►
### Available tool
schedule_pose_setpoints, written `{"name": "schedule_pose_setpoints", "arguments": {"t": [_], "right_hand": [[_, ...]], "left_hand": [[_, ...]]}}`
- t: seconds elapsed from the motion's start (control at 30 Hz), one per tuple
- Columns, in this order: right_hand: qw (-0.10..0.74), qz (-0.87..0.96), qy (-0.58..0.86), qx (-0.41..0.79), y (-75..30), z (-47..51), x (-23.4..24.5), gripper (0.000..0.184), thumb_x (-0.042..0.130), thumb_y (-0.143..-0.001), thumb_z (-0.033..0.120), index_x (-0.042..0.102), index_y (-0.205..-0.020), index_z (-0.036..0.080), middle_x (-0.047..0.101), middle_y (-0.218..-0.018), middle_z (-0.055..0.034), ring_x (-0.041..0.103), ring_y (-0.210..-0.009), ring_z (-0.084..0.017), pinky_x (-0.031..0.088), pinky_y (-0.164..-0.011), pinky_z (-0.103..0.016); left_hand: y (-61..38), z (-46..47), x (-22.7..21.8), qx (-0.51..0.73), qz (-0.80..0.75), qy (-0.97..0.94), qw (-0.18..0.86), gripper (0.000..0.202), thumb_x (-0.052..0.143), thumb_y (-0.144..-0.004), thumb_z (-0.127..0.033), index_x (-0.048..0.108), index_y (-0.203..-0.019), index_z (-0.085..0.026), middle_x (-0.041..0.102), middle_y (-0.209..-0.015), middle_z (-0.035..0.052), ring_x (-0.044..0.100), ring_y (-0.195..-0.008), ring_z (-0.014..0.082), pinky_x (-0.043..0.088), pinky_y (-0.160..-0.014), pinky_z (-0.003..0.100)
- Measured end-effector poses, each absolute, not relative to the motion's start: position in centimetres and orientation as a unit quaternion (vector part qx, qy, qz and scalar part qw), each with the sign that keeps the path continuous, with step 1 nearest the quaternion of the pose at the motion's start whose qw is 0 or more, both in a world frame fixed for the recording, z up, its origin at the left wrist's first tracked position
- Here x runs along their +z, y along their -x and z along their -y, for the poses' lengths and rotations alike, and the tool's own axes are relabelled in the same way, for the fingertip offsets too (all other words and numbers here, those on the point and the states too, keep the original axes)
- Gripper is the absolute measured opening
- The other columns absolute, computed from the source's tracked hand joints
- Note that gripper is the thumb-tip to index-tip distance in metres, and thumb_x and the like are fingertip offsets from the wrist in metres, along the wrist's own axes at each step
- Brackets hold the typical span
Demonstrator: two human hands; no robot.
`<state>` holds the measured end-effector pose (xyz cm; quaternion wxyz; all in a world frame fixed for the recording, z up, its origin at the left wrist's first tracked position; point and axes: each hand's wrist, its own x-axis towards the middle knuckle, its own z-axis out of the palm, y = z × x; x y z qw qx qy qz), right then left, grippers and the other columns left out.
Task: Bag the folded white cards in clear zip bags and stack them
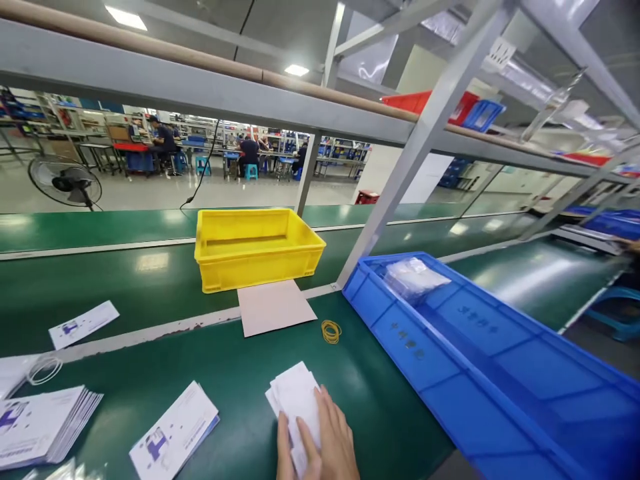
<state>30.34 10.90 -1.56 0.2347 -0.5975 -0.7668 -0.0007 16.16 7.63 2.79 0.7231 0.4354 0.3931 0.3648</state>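
Stack of white cards [295, 393] held over green workbench [240, 373]

Head view: the stack is at bottom centre, its edges uneven. The right hand [336, 437] is partly closed on it, with fingers along the right edge and thumb across the top face. One digit of what appears to be the left hand [283, 443] rests at the left edge; the remainder is out of frame, so its opening cannot be told.

Left of the hands lies a thin pile of printed cards [173, 433], and farther left a thicker pile [40, 430]. A single printed card [84, 325] lies apart, beyond them. Ahead, yellow rubber bands [331, 331] lie near a pale pink sheet [275, 308], just in front of a yellow bin [260, 268]. At right, a long blue bin [400, 347] contains plastic-wrapped packets [413, 277] at its far end
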Motion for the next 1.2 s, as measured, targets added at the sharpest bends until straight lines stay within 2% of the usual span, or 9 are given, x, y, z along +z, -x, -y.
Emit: {"name": "schedule_pose_setpoints", "arguments": {"t": [0.1, 0.17, 0.3, 0.4, 0.53, 0.7, 0.97, 1.13, 1.2], "right_hand": [[0.262, 0.727, 0.634, -0.017, -31.7, -13.6, -0.4, 0.049, 0.038, -0.1, 0.044, 0.038, -0.144, 0.024, 0.066, -0.126, -0.0173, 0.066, -0.112, -0.036, 0.058, -0.082, -0.051], [0.266, 0.723, 0.637, -0.014, -32.2, -14.8, 0.6, 0.048, 0.034, -0.1, 0.046, 0.046, -0.137, 0.019, 0.066, -0.123, -0.0207, 0.065, -0.111, -0.04, 0.056, -0.082, -0.055], [0.254, 0.75, 0.61, 0.017, -30.8, -15.2, 2.5, 0.057, 0.033, -0.099, 0.048, 0.042, -0.14, 0.009, 0.048, -0.14, -0.0313, 0.046, -0.131, -0.047, 0.041, -0.096, -0.069], [0.229, 0.817, 0.522, 0.085, -26.9, -14.7, 5.0, 0.056, 0.041, -0.098, 0.047, 0.038, -0.145, 0.016, 0.043, -0.15, -0.0201, 0.036, -0.142, -0.036, 0.036, -0.11, -0.057], [0.047, 0.949, 0.251, 0.185, -19.0, -14.1, 8.7, 0.072, 0.058, -0.093, 0.046, 0.034, -0.151, 0.01, 0.029, -0.16, -0.0203, 0.02, -0.149, -0.037, 0.031, -0.114, -0.058], [-0.031, 0.969, 0.104, 0.222, -10.6, -14.6, 8.8, 0.1, 0.086, -0.068, 0.046, 0.04, -0.15, 0.013, 0.033, -0.159, -0.0177, 0.021, -0.149, -0.037, 0.021, -0.12, -0.053], [-0.063, 0.971, 0.053, 0.226, -13.0, -12.6, 6.9, 0.102, 0.082, -0.068, 0.056, 0.04, -0.149, 0.011, 0.047, -0.149, -0.0195, 0.037, -0.14, -0.037, 0.019, -0.12, -0.056], [-0.111, 0.963, 0.012, 0.244, -18.9, -7.2, 6.4, 0.105, 0.075, -0.07, 0.064, 0.035, -0.152, 0.011, 0.041, -0.155, -0.0194, 0.029, -0.145, -0.04, 0.02, -0.119, -0.058], [-0.11, 0.961, -0.016, 0.252, -20.8, -5.0, 5.8, 0.1, 0.073, -0.076, 0.056, 0.029, -0.155, 0.014, 0.036, -0.158, -0.0179, 0.025, -0.147, -0.038, 0.019, -0.12, -0.055]], "left_hand": [[-18.0, -9.3, 2.4, 0.397, -0.42, -0.42, 0.699, 0.097, 0.059, -0.089, -0.052, -0.003, -0.157, -0.021, -0.002, -0.166, 0.0075, -0.003, -0.151, 0.0311, 0.011, -0.124, 0.042], [-18.2, -9.1, 2.3, 0.415, -0.446, -0.401, 0.685, 0.102, 0.065, -0.083, -0.054, 0.005, -0.157, -0.018, 0.003, -0.166, 0.0135, 0.001, -0.152, 0.0348, 0.015, -0.122, 0.048], [-15.4, -5.2, 3.7, 0.443, -0.437, -0.377, 0.686, 0.075, 0.07, -0.078, -0.057, 0.05, -0.137, -0.016, 0.047, -0.147, 0.0204, 0.041, -0.138, 0.037, 0.031, -0.115, 0.05], [-11.9, -0.6, 5.8, 0.447, -0.416, -0.337, 0.717, 0.052, 0.071, -0.08, -0.054, 0.065, -0.116, -0.017, 0.069, -0.119, 0.0158, 0.063, -0.114, 0.031, 0.041, -0.105, 0.048], [-8.5, 5.6, 7.0, 0.411, -0.436, -0.262, 0.756, 0.048, 0.076, -0.078, -0.051, 0.068, -0.114, -0.02, 0.071, -0.119, 0.013, 0.065, -0.113, 0.0287, 0.044, -0.101, 0.043], [-7.2, 10.8, 5.7, 0.411, -0.392, -0.191, 0.8, 0.045, 0.075, -0.08, -0.052, 0.072, -0.111, -0.02, 0.073, -0.116, 0.0119, 0.065, -0.115, 0.0287, 0.042, -0.104, 0.043], [-6.4, 13.9, 3.5, 0.476, -0.371, -0.035, 0.796, 0.034, 0.079, -0.078, -0.041, 0.075, -0.102, -0.017, 0.076, -0.108, 0.0119, 0.071, -0.103, 0.0227, 0.049, -0.092, 0.032], [-6.0, 14.5, 3.9, 0.489, -0.356, 0.045, 0.795, 0.023, 0.073, -0.081, -0.03, 0.075, -0.095, -0.012, 0.077, -0.099, 0.0127, 0.074, -0.091, 0.0196, 0.052, -0.08, 0.025], [-5.6, 14.7, 4.1, 0.477, -0.365, 0.068, 0.797, 0.021, 0.07, -0.081, -0.025, 0.074, -0.096, -0.011, 0.076, -0.099, 0.0122, 0.074, -0.09, 0.019, 0.052, -0.078, 0.025]]}}
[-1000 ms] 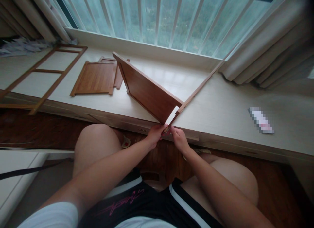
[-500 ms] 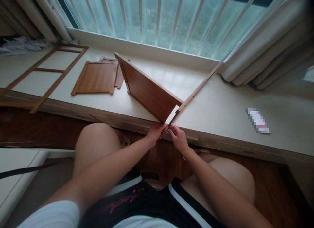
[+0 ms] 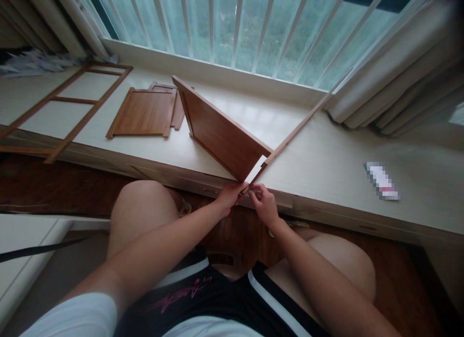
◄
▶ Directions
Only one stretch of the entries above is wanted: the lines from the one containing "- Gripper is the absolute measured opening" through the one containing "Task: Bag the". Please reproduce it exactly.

▶ Solution
- Gripper is the absolute measured opening
- The other columns absolute, computed from the source's tracked hand joints
- Note that gripper is the thumb-tip to index-tip distance in metres, and thumb_x and the like are fingertip offsets from the wrist in metres, along the wrist's own axes at each step
- Brackets hold the typical span
Demonstrator: two human hands; no robot.
`<state>` holds the measured end-effector pose (xyz cm; quaternion wxyz; all in a world frame fixed for the recording, z up, its origin at the left wrist's first tracked position; point and axes: each hand's wrist, its own x-axis towards the middle knuckle, its own z-axis out of the palm, y = z × x; x y z qw qx qy qz), right then left, grippers and the other columns left out.
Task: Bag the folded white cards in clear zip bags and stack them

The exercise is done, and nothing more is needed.